Verbatim repeat, images excluded. Give each entry again as written.

(Stored dataset items)
----------------------------------------
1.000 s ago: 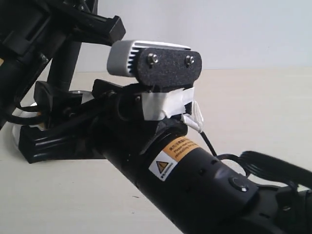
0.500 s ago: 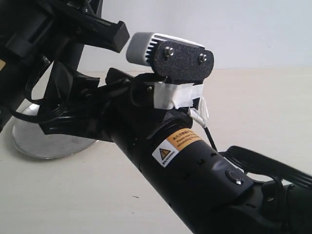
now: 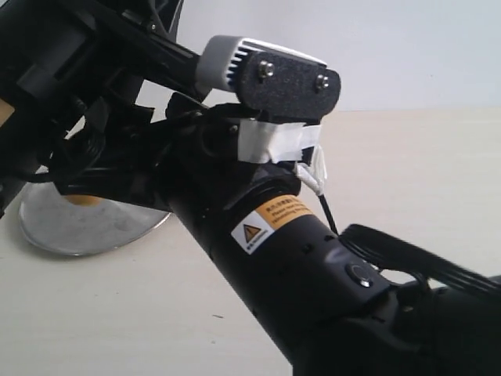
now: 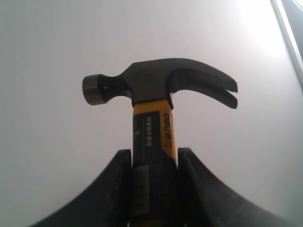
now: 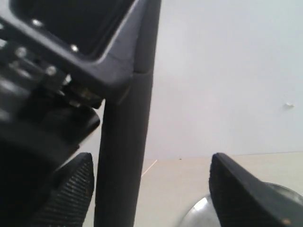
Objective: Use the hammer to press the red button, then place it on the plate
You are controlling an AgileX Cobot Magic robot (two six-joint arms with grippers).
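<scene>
In the left wrist view the hammer (image 4: pixel 151 94) stands head-up against a white wall, with a dark steel head, a yellow neck and a black handle. My left gripper (image 4: pixel 154 158) is shut on the handle, one finger on each side. My right gripper (image 5: pixel 151 158) is open with nothing held. A dark link of the left arm (image 5: pixel 123 156) crosses between its fingers (image 5: pixel 239 189). The silver plate (image 3: pixel 78 231) lies on the table at the left, under both arms, and its rim (image 5: pixel 196 213) also shows in the right wrist view. The red button is out of view.
The right arm (image 3: pixel 297 251), with its wrist camera (image 3: pixel 266 78), fills the exterior view's foreground and hides most of the scene. The left arm's links (image 3: pixel 55 78) crowd the upper left. The beige table (image 3: pixel 423 172) stretches to the right up to a white wall.
The right arm's wrist has lifted and swung, uncovering more of the plate. The left arm's links have shifted up and to the right. Neither gripper's jaws have visibly changed.
</scene>
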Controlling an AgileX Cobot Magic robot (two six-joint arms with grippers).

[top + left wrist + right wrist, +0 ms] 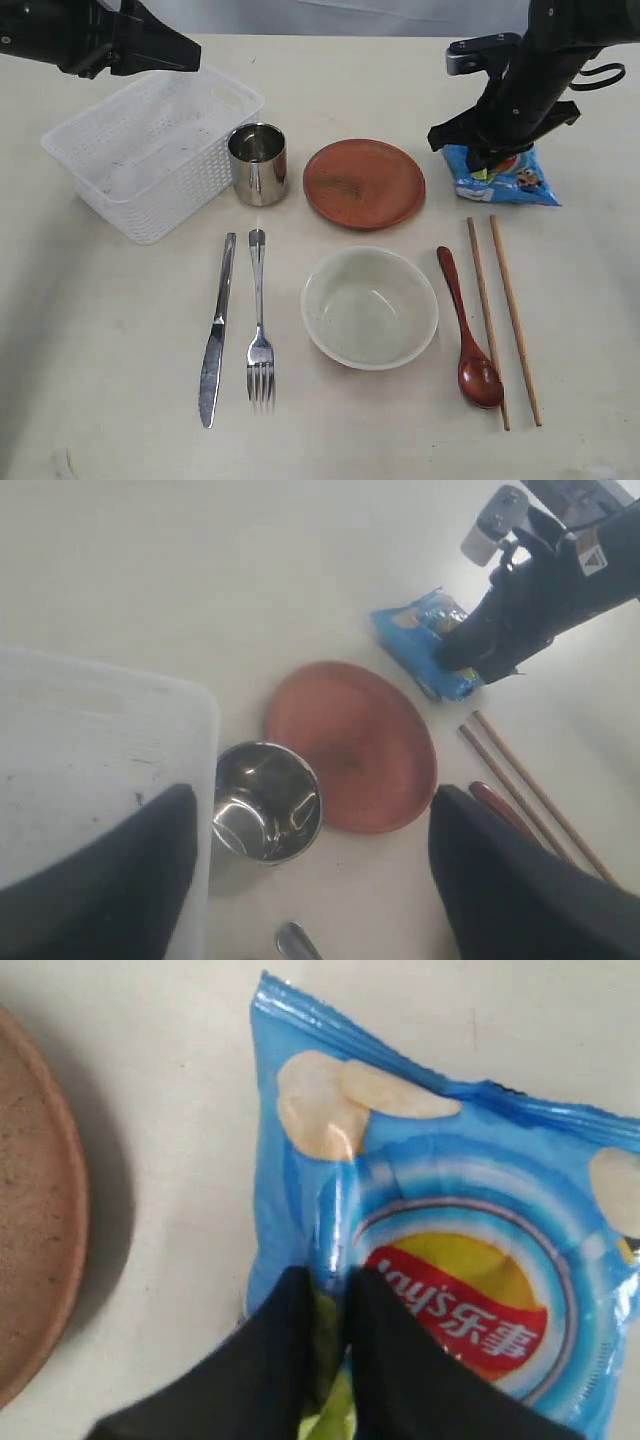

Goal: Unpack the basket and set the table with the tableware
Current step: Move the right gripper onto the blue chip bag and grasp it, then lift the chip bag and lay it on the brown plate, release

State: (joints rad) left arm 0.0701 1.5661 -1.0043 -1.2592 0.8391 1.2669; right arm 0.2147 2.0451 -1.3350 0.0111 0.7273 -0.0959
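Observation:
The white basket stands empty at the back left of the table. Beside it are the steel cup and the red-brown plate. In front lie the knife, fork, cream bowl, wooden spoon and two chopsticks. My left gripper hangs open and empty above the basket's edge and the cup. My right gripper is down on the blue snack packet at the back right, pinching a fold of it.
The blue snack packet lies just right of the plate and just beyond the far ends of the chopsticks. The right arm stands over it. The left arm reaches in from the back left corner.

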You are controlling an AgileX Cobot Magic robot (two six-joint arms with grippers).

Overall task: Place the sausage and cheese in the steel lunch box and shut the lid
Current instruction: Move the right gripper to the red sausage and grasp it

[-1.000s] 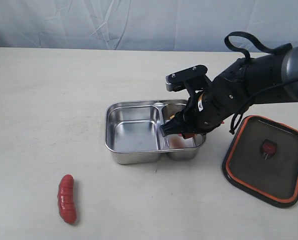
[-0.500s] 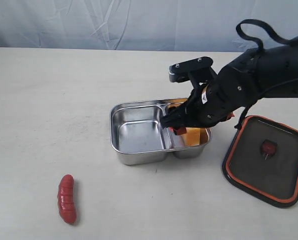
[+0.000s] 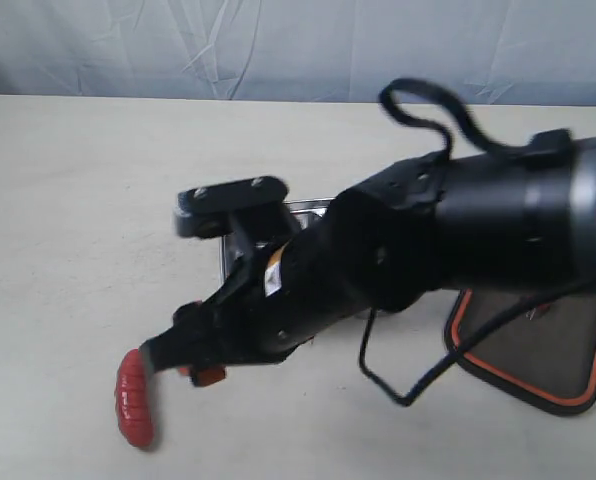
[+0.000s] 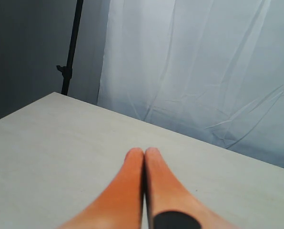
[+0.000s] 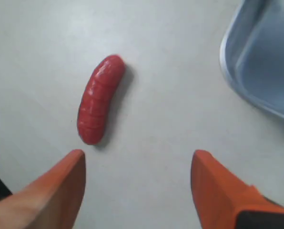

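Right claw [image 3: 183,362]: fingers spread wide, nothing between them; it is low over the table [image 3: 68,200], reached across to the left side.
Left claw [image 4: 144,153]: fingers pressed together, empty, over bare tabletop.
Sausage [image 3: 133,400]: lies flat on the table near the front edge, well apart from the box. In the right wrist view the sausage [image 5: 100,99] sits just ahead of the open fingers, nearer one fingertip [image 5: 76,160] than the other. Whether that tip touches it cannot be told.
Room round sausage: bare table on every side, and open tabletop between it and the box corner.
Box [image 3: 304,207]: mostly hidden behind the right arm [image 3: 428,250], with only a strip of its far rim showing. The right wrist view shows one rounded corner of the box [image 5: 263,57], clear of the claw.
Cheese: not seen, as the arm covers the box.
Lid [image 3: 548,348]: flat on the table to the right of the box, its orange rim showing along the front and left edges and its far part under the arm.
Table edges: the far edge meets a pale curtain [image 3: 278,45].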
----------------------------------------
• _Result of this task_:
1.000 s ago: 
0.500 s ago: 
now: 
now: 
now: 
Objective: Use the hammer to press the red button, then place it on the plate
You are controlling an AgileX Cobot Magic robot (two six-joint arms with grippers).
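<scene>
In the left wrist view the hammer (image 4: pixel 151 94) stands head-up against a white wall, with a dark steel head, a yellow neck and a black handle. My left gripper (image 4: pixel 154 158) is shut on the handle, one finger on each side. My right gripper (image 5: pixel 151 158) is open with nothing held. A dark link of the left arm (image 5: pixel 123 156) crosses between its fingers (image 5: pixel 239 189). The silver plate (image 3: pixel 78 231) lies on the table at the left, under both arms, and its rim (image 5: pixel 196 213) also shows in the right wrist view. The red button is out of view.
The right arm (image 3: pixel 297 251), with its wrist camera (image 3: pixel 266 78), fills the exterior view's foreground and hides most of the scene. The left arm's links (image 3: pixel 55 78) crowd the upper left. The beige table (image 3: pixel 423 172) stretches to the right up to a white wall.
The right arm's wrist has lifted and swung, uncovering more of the plate. The left arm's links have shifted up and to the right. Neither gripper's jaws have visibly changed.
</scene>
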Controlling an AgileX Cobot Magic robot (two six-joint arms with grippers).

[top + left wrist + right wrist, +0 ms] 

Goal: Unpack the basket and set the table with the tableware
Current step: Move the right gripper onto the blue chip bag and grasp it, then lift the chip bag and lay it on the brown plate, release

State: (joints rad) left arm 0.0701 1.5661 -1.0043 -1.2592 0.8391 1.2669; right arm 0.2147 2.0451 -1.3350 0.0111 0.7273 -0.0959
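Observation:
The white basket stands empty at the back left of the table. Beside it are the steel cup and the red-brown plate. In front lie the knife, fork, cream bowl, wooden spoon and two chopsticks. My left gripper hangs open and empty above the basket's edge and the cup. My right gripper is down on the blue snack packet at the back right, pinching a fold of it.
The blue snack packet lies just right of the plate and just beyond the far ends of the chopsticks. The right arm stands over it. The left arm reaches in from the back left corner.
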
You are controlling an AgileX Cobot Magic robot (two six-joint arms with grippers).

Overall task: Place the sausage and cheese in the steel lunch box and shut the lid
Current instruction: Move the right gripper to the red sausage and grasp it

[-1.000s] 
[-0.500s] 
[+0.000s] 
[+0.000s] 
[+0.000s] 

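Right claw [image 3: 183,362]: fingers spread wide, nothing between them; it is low over the table [image 3: 68,200], reached across to the left side.
Left claw [image 4: 144,153]: fingers pressed together, empty, over bare tabletop.
Sausage [image 3: 133,400]: lies flat on the table near the front edge, well apart from the box. In the right wrist view the sausage [image 5: 100,99] sits just ahead of the open fingers, nearer one fingertip [image 5: 76,160] than the other. Whether that tip touches it cannot be told.
Room round sausage: bare table on every side, and open tabletop between it and the box corner.
Box [image 3: 304,207]: mostly hidden behind the right arm [image 3: 428,250], with only a strip of its far rim showing. The right wrist view shows one rounded corner of the box [image 5: 263,57], clear of the claw.
Cheese: not seen, as the arm covers the box.
Lid [image 3: 548,348]: flat on the table to the right of the box, its orange rim showing along the front and left edges and its far part under the arm.
Table edges: the far edge meets a pale curtain [image 3: 278,45].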

The exercise requires no more work.